> Assigned task: Give back, word for word, the lines in the listing below from the one holding "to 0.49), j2" down to the one holding "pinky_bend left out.", both ends included.

> Provided records:
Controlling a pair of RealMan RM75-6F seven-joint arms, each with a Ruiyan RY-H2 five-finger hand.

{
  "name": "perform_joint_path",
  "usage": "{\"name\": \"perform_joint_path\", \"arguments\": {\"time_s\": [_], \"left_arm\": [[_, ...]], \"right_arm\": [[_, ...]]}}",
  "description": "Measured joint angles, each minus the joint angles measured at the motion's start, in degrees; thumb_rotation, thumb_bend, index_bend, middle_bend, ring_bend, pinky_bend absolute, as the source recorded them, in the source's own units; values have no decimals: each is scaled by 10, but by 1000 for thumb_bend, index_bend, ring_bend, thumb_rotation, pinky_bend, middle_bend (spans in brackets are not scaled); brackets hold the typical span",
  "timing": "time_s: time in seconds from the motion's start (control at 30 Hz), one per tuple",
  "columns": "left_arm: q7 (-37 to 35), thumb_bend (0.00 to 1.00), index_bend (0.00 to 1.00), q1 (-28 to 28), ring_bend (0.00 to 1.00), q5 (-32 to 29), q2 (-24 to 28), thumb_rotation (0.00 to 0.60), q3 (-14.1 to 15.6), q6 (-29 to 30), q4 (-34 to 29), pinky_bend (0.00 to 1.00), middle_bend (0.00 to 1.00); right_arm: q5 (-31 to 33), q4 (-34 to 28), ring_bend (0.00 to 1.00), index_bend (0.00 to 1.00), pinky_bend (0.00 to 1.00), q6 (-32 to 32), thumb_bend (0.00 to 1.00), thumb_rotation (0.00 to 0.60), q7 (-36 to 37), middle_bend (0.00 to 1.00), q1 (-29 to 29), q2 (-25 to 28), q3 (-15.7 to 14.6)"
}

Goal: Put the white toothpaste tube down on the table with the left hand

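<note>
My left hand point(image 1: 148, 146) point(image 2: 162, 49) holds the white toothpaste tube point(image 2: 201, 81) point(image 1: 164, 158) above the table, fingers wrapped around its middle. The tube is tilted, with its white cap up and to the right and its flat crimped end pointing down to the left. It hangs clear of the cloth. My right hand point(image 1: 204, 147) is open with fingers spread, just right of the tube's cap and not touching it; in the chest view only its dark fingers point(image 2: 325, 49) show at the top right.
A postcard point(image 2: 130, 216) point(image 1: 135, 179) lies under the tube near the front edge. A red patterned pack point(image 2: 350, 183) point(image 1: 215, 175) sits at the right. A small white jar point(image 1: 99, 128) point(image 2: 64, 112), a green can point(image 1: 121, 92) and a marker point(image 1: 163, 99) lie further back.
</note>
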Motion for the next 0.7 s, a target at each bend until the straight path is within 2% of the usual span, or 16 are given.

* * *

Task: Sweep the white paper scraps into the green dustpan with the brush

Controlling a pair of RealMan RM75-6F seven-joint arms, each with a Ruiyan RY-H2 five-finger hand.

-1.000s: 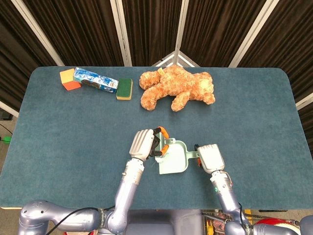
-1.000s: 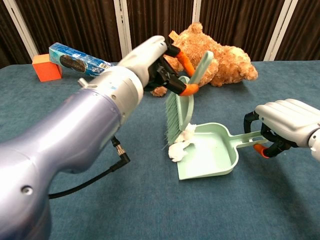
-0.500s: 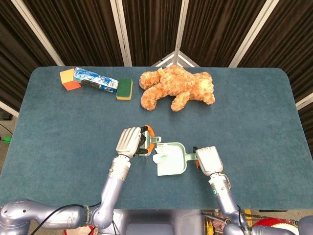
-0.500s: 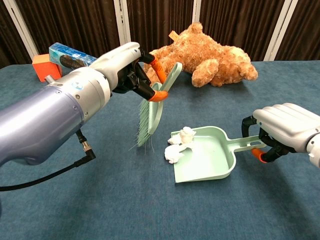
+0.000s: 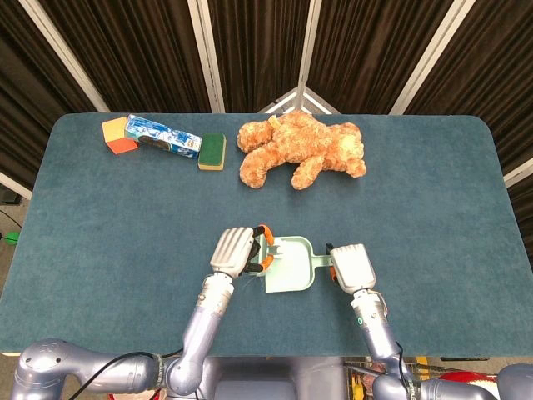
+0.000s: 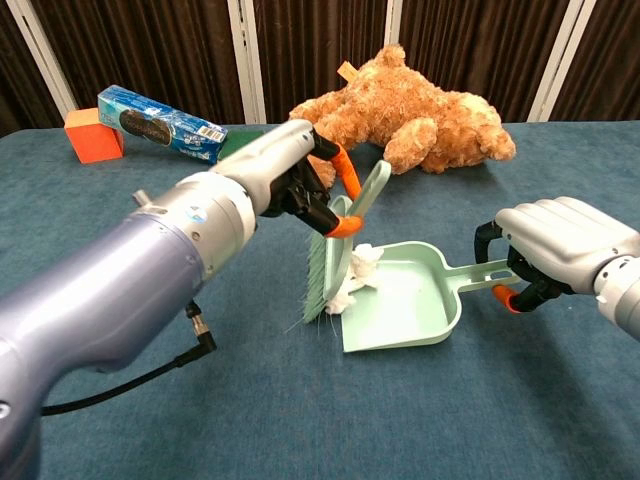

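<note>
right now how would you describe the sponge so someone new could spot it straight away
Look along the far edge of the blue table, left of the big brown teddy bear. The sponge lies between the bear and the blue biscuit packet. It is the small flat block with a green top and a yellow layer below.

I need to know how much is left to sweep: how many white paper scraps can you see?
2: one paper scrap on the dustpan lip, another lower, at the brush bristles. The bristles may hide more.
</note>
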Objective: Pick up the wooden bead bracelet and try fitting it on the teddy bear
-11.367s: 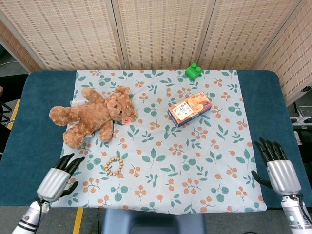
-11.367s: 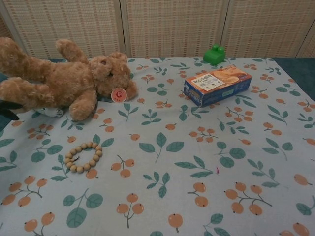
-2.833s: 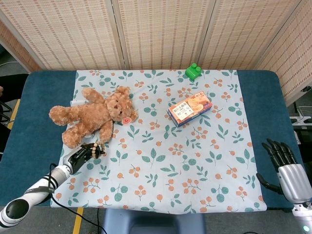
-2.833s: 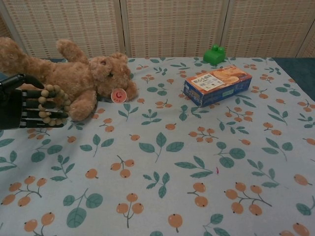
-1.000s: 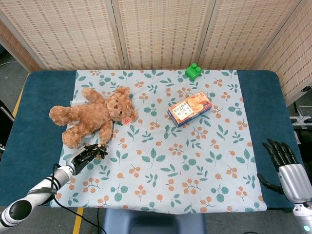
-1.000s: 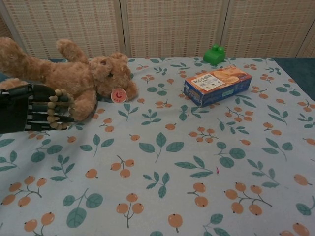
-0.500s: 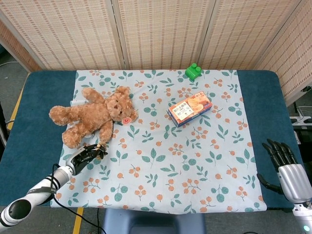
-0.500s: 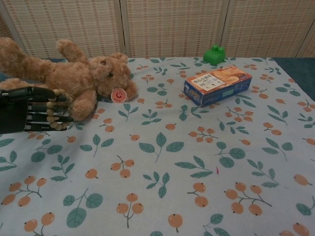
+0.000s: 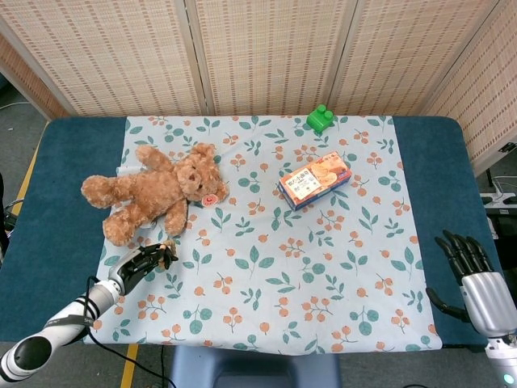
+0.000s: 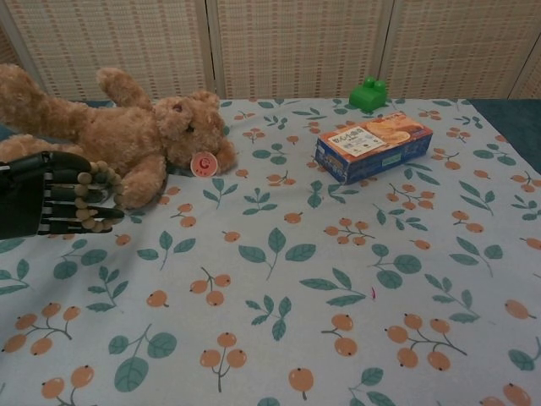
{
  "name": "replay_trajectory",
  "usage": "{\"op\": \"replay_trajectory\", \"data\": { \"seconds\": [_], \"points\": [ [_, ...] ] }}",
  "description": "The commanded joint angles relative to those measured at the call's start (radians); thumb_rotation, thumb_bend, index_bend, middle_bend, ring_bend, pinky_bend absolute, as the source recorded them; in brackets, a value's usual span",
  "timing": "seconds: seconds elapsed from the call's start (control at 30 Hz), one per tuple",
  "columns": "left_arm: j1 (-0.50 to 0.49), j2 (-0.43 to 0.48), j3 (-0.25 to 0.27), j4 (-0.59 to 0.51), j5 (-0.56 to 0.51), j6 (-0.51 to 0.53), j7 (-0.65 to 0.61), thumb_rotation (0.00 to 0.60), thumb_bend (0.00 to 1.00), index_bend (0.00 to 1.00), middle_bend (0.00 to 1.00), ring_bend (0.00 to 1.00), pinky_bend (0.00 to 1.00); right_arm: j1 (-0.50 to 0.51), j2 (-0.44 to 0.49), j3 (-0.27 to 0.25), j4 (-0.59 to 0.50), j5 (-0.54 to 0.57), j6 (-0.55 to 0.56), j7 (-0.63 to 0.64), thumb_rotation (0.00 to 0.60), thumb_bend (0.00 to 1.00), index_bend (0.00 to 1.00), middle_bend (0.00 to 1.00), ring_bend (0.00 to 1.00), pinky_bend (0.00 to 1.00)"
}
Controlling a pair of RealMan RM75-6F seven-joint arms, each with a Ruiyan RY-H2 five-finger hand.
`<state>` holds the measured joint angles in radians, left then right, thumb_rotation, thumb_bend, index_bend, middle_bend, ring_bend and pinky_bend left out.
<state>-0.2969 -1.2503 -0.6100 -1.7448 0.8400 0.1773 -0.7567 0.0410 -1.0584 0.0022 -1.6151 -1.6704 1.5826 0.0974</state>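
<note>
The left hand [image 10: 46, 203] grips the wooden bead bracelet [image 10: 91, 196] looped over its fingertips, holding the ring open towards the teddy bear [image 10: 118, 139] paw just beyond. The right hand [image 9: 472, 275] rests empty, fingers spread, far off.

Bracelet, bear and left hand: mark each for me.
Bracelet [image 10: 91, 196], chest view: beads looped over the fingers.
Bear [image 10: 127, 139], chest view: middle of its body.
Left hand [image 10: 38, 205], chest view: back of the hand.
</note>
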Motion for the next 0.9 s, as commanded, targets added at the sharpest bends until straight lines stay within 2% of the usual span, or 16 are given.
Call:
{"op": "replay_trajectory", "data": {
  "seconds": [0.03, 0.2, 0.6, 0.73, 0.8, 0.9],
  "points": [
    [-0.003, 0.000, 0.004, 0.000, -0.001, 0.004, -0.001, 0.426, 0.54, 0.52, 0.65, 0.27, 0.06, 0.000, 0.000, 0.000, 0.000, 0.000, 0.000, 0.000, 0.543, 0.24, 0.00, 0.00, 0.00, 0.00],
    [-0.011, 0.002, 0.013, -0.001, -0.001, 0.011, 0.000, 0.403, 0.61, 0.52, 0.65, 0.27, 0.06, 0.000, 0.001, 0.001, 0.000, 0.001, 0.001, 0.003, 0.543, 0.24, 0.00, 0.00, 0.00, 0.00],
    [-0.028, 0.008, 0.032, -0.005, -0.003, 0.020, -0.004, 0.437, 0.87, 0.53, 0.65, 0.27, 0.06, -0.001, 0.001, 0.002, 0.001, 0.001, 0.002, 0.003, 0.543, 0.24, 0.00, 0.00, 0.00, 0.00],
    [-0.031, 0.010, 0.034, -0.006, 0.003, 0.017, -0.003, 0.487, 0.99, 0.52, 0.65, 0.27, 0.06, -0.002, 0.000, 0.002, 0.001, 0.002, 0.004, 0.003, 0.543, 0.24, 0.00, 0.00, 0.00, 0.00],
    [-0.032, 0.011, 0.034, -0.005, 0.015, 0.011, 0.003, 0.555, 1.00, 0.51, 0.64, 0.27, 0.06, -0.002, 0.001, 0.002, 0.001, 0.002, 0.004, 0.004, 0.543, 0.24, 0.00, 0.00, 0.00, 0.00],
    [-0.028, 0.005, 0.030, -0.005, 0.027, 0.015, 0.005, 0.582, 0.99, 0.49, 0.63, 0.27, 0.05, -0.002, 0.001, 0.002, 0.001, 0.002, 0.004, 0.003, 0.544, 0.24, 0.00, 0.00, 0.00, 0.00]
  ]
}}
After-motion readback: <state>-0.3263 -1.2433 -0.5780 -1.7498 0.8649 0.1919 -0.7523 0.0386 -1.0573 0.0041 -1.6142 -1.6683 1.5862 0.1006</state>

> Solution:
  "columns": "left_arm: j1 (-0.50 to 0.49), j2 (-0.43 to 0.48), j3 (-0.25 to 0.27), j4 (-0.59 to 0.51), j5 (-0.56 to 0.51), j6 (-0.51 to 0.53), j7 (-0.65 to 0.61), thumb_rotation (0.00 to 0.60), thumb_bend (0.00 to 1.00), index_bend (0.00 to 1.00), middle_bend (0.00 to 1.00), ring_bend (0.00 to 1.00), pinky_bend (0.00 to 1.00); right_arm: j1 (-0.50 to 0.51), j2 (-0.44 to 0.49), j3 (-0.27 to 0.25), j4 (-0.59 to 0.50), j5 (-0.54 to 0.57), j6 (-0.55 to 0.56), j7 (-0.63 to 0.64), thumb_rotation (0.00 to 0.60), thumb_bend (0.00 to 1.00), index_bend (0.00 to 1.00), middle_bend (0.00 to 1.00), ring_bend (0.00 to 1.00), pinky_bend (0.00 to 1.00)"
}
Controlling a pair of RealMan RM75-6F seven-joint arms, each with a Ruiyan RY-H2 five-finger hand.
`<state>` holds the measured joint angles in radians, left then right, thumb_rotation, thumb_bend, index_bend, middle_bend, ring_bend and pinky_bend left out.

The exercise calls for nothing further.